Incoming release Budaya brings Sweatbox Party resident DJ and KL-based RIMKA into the music production realm, having already been Djing in the circuit for many years now. Experiences being raised in a multi-cultural home and nourished by multi-genre music from around the world, as well as hitting the party capitals of the world from Ibiza to Berlin to catch top acts fuelled her love for the electronic music scene. She shares her love for music inspired by her frequent travels, absorbing their unique sound and vibe, playing at some of the best house and techno nights in the city, as well as spinning at major capitals like NYC to islands like Bali.

As a resident DJ of The Sweatbox parties in KL as well as being part of DJ duo Brown Rice with fellow KL-ite LZZY, RIMKA identifies through the use of ethnic elements in her sets and now, her production. But it was perhaps the local element that has pretty much inspired her writing, producing and recording her debut EP Budaya (Culture in Malay), released on the KL-based label Sweatbox Records.

Just fully released exclusively over the last weekend on online electronic music retailers Beatport, it's already breached the Top 50 (now peaking at 39) of the Beatport Top 100 melodic house and techno releases chart. Budaya comes with the use of rare live samples of Malaysian traditional instruments - the percussion kompang and Malay bamboo flute seruling, and inspired by her own local cultural involvement, as we found when we had a chance for a chat recently.

You've just released your new EP Budaya. What went into writing it and where did the inspiration for the music come from?

My idea for Budaya was inspired by the dikir barat culture of Malaysia. Growing up I did perform in some dikir barat shows; I always found it super uplifting, powerful and energetic so I thought why not create a fusion of electronic music with hints of dikir barat in it. I have always loved world music and I think that’s obvious with my DJ sets. I always try to add ethnic elements to them. This track went through many versions for two years until I finally felt this final version was the one that I was happy with.

How did you go about recording it so far, what has been the response like since?

It was tough at the start to find samples online of the kompang or seruling so I ended up getting live recordings of them which helped a lot in making the track sound more authentic. The response has been great from friends who have heard it and having support from artistes like Animal Trainer, Erick Morillo, Dubfire, Pete Tong, Eclept, Soul Button, Wild Dark, Satoshi Fumi, Dale Middleton, Tom Zeta, Lonya, Hasan Mogol, Allies For Everyone, Stas Drive really means a lot!

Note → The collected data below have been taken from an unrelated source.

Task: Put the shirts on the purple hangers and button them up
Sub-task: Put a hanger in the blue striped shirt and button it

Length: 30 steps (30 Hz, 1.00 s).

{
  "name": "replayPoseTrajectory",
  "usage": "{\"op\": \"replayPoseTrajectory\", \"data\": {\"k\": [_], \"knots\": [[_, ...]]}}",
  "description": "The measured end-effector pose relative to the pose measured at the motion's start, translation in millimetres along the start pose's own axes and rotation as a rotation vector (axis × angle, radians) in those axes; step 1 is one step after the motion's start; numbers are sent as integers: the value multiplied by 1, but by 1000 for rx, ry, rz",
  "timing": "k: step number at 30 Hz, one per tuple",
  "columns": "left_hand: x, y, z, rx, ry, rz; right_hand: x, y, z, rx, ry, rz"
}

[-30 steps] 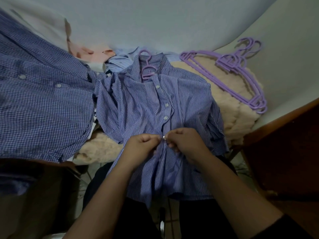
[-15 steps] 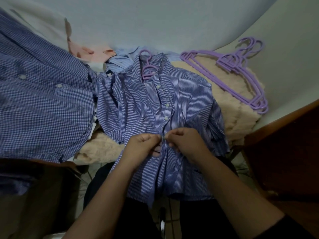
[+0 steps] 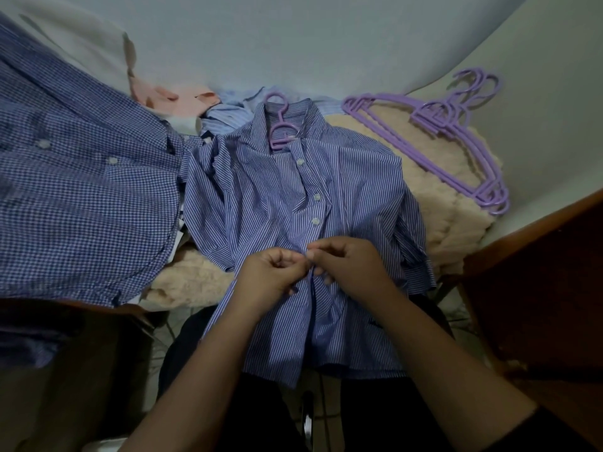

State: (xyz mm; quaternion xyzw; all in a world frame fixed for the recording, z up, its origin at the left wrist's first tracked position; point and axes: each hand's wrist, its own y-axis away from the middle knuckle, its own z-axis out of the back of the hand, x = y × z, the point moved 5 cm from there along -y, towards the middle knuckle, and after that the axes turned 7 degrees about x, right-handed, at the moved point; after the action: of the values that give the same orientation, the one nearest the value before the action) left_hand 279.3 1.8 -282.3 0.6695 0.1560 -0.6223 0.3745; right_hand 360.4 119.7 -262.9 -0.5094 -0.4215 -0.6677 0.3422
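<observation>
A blue striped shirt point(image 3: 261, 203) lies flat in front of me on a purple hanger point(image 3: 281, 132) whose hook sticks out of the collar. Three white buttons down its placket are fastened. My left hand point(image 3: 274, 275) and my right hand point(image 3: 349, 265) meet just below the lowest of them, each pinching one edge of the placket; the button between the fingertips is hidden. A blue checked shirt point(image 3: 75, 203) is spread out to the left. A stack of spare purple hangers point(image 3: 456, 135) rests at the back right.
The shirts lie on a cream fluffy blanket point(image 3: 450, 216). Pink and light blue garments point(image 3: 182, 99) are bunched at the back by the wall. A dark wooden board point(image 3: 538, 275) stands on the right, brown furniture point(image 3: 75, 370) on the lower left.
Both hands stay at the same spot on the placket; the fingertips have shifted slightly closer together and now cover the button that showed between them a second ago.
</observation>
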Motion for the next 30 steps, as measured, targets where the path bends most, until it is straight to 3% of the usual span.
{"op": "replayPoseTrajectory", "data": {"k": [7,13,20,24,30], "knots": [[1,-3,1,14,-35,17,-5,-5,3,-45,-65,-11],[12,-11,-6,126,392,274,-3,-8,3,-13,-45,99],[21,-19,13,-64,-25,139,-47,-20,18,-148,158,-94],[27,-21,16,-97,-102,115,-45,-16,21,-321,249,22],[22,-31,29,-230,-80,99,-37,-21,35,-405,20,-45]]}}
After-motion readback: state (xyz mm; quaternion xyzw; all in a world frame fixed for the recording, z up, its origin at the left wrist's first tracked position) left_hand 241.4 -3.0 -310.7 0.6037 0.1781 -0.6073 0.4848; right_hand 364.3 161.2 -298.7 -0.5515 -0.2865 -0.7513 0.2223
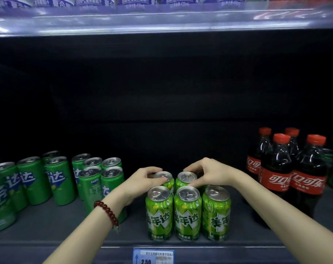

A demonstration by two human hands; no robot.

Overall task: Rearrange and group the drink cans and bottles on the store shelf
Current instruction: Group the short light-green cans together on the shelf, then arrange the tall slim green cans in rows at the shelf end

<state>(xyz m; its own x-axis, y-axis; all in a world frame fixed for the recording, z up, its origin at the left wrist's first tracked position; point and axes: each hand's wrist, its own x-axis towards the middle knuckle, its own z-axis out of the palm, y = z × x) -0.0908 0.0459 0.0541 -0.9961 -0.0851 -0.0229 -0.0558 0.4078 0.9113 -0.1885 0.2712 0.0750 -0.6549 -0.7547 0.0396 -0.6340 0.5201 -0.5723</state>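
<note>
Each hand's grip curls around a rear can.

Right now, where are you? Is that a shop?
Most likely a shop's drinks shelf. Green cans and cola bottles stand grouped in rows, more drinks fill the shelf above, and a price tag reading 2.50 sits on the front edge.

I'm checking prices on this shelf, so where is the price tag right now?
In the head view the price tag sits on the shelf's front edge, bottom centre, directly below the front row of light green cans and between the person's two forearms.
</note>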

How have you been coping during this time this year? How have you been keeping busy through all this?

This year has been filled with unpleasant surprises, but I always try to look at things positively. During the lockdown, I was able to adopt healthier sleeping habits, practice daily meditation, work out and focus on music. Overall, it has been enjoyable to experience life at a slower pace. It’s been great and not great at the same time. Great because I feel I have so much more time to just work on myself …... not so great because I really miss travelling, DJing & being able to dance with all my friends at a good festival. However, I’ve been keeping busy working on music and my other businesses.

With RMCO in progress, what plans do you have? What can we expect from you for the rest of the year?

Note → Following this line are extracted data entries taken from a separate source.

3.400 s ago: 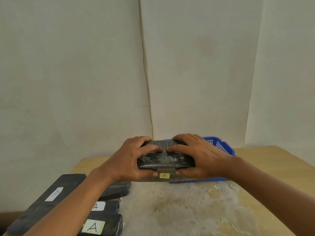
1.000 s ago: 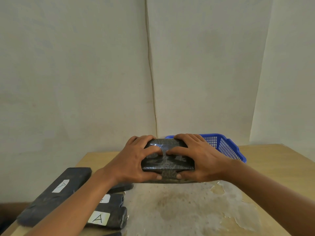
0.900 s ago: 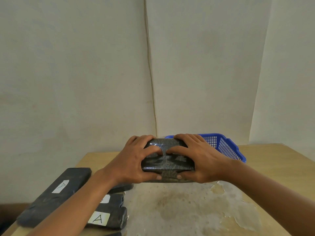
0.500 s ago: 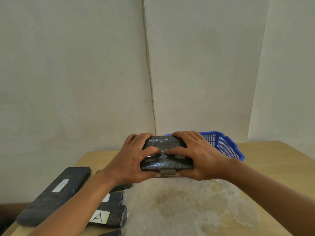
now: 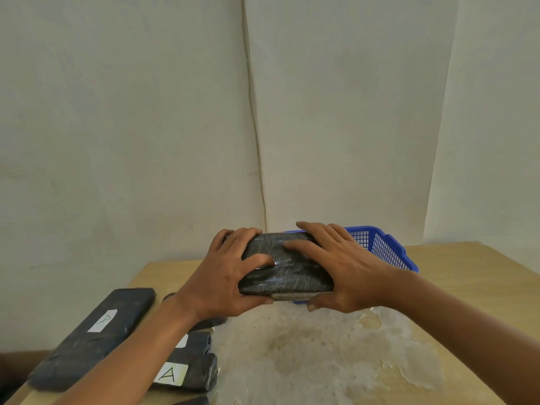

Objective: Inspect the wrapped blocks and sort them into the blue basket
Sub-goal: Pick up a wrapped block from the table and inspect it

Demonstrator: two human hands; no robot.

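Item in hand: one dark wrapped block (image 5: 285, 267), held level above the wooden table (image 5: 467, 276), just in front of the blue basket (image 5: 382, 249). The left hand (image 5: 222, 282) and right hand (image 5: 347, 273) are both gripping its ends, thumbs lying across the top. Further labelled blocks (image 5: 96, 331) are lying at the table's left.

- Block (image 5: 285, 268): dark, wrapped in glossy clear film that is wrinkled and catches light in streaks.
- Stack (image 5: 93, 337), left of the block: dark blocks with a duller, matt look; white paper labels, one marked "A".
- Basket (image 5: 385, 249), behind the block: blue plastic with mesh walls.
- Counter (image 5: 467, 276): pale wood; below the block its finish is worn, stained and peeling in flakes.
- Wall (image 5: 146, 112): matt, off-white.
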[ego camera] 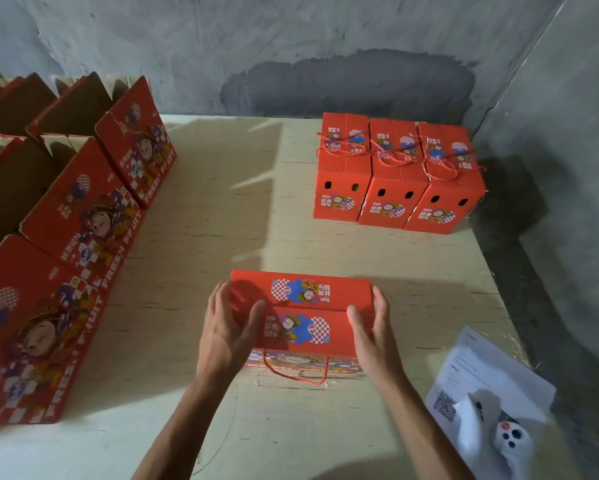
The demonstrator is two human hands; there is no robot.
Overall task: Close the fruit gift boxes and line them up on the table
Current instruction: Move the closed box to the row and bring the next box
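Left hand and right hand are flanking the closed box, fingers spread flat against its ends, likely squaring it. Probably heading to the finished row next.

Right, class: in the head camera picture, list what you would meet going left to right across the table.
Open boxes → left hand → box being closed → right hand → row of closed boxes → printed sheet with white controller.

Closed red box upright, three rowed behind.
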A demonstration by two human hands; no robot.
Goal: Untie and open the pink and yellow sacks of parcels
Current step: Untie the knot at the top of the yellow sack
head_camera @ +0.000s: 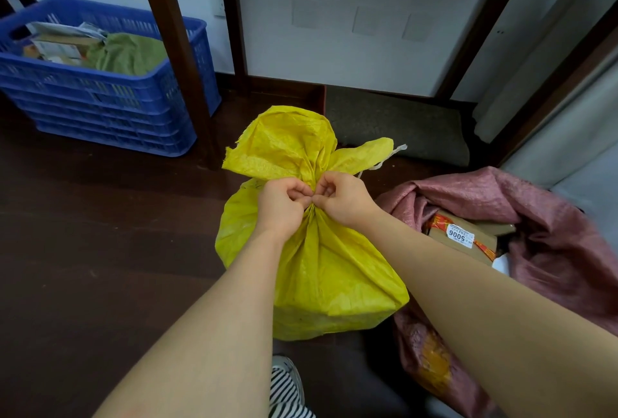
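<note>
Head view: both hands' fingers [302, 198] seemingly pinching yellow sack [321, 270] neck.

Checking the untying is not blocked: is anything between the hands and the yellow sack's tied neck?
Nothing visible. The left hand and right hand both pinch the gathered neck of the yellow woven plastic sack directly.

Both forearms are bare, sleeveless; a black-and-white striped garment [287, 394] shows below.

Dark wood floor [100, 250], white wall [351, 56]
</note>
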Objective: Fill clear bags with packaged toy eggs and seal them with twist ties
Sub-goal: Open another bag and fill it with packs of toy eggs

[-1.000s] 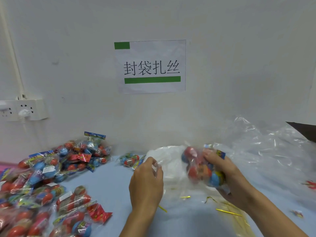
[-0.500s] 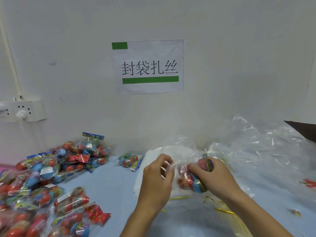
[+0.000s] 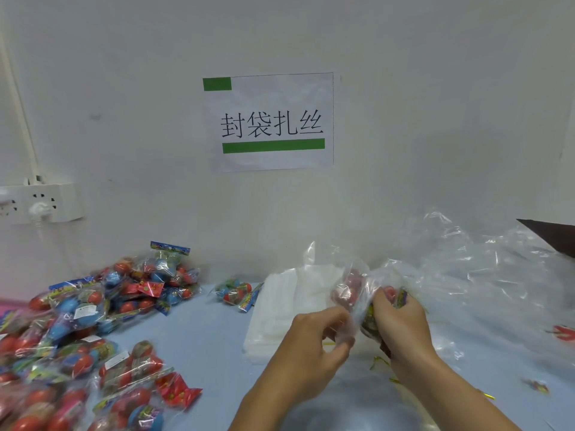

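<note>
At the far left we see a white power strip (image 3: 40,202) on the wall, and below it a big pile of packaged toy eggs (image 3: 81,331) lying on the light blue table (image 3: 202,334). One small pack of eggs (image 3: 238,293) lies alone near the wall, just left of a stack of flat white bags (image 3: 280,312). On the wall above hangs a paper sign (image 3: 270,122) with green bars. In the middle, the left hand (image 3: 314,346) pinches the edge of a clear bag (image 3: 357,293) between thumb and fingers. Close beside it, the right hand (image 3: 401,325) is closed around a pack of toy eggs (image 3: 373,318) at the mouth of this bag; how deep the pack sits inside we cannot tell. Some gold twist ties (image 3: 381,363) lie on the table under the hands. At the right spreads a heap of crumpled clear plastic (image 3: 485,269).
</note>
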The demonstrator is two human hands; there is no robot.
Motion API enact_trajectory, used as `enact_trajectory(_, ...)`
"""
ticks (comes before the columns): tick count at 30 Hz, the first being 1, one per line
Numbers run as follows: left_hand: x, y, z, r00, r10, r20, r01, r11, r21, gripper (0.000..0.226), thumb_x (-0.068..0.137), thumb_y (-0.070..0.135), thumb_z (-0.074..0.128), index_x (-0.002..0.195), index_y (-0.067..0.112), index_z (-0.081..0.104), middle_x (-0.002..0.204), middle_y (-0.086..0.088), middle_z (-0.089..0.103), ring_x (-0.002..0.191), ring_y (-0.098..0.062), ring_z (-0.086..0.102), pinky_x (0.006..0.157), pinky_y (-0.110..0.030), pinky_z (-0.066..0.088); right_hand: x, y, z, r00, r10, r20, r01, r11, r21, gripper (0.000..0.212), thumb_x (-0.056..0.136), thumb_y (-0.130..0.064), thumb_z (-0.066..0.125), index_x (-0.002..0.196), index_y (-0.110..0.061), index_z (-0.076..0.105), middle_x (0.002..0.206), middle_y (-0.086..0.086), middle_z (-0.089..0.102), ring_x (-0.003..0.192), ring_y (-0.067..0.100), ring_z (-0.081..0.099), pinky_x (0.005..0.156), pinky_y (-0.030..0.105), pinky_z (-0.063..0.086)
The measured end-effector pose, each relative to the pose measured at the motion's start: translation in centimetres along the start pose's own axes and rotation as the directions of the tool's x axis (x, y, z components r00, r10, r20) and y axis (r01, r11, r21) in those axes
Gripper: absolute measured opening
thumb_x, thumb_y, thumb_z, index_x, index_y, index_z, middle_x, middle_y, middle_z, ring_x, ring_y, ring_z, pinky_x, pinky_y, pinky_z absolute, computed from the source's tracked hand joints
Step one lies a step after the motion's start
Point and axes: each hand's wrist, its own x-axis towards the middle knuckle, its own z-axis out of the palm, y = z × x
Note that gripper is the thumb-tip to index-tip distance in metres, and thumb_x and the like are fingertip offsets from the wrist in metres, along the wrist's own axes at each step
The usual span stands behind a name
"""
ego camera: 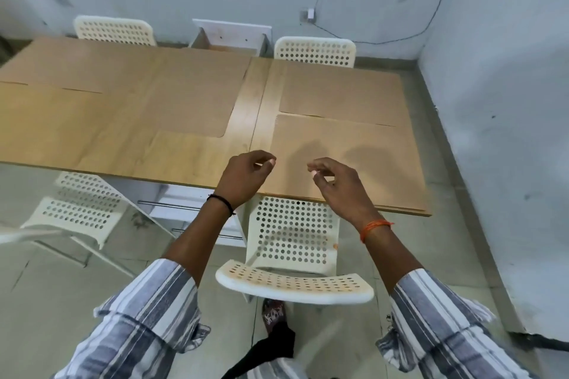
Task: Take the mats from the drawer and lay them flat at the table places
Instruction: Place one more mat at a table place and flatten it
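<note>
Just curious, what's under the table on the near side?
A white perforated chair tucked in, and white drawers with metal bar handles. The tabletop hides whatever sits further back.

- The long wooden table (246, 108) runs off the left picture edge, so its far-left end is cut off.
- A tan flat mat (46, 129) at the near left is cut by the same edge.
- The white drawer unit with metal bar handles (184, 209) is largely hidden under the tabletop and behind the left forearm.
- The patterned shoe (272, 314) is partly hidden by the white perforated plastic chair (292, 255).
</note>
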Motion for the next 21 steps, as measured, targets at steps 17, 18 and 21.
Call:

Well hopefully more music, and if we are able to DJ again then some local and international gigs with real humans dancing and connecting in front of me will make my year. Also, working on the upcoming collection for my (fashion) brand, Immigrant (which LZZY who is also half of our DJ duo Brown Rice has partnered with me on).

How do you feel about how the RMCO is progressing with regards to the music industry in Malaysia as a whole?

I think nightlife here isn’t taken seriously as part of the culture of a city, even though I think it is. If theme parks, cinemas etc are allowed to open, then clubs should be too. We have seen people having socially distant parties in Europe and I think we could implement something like that here for the time being. It is a little sad to see an entire industry just put on an indefinite pause, I do hope we are able to revive our scene again soon.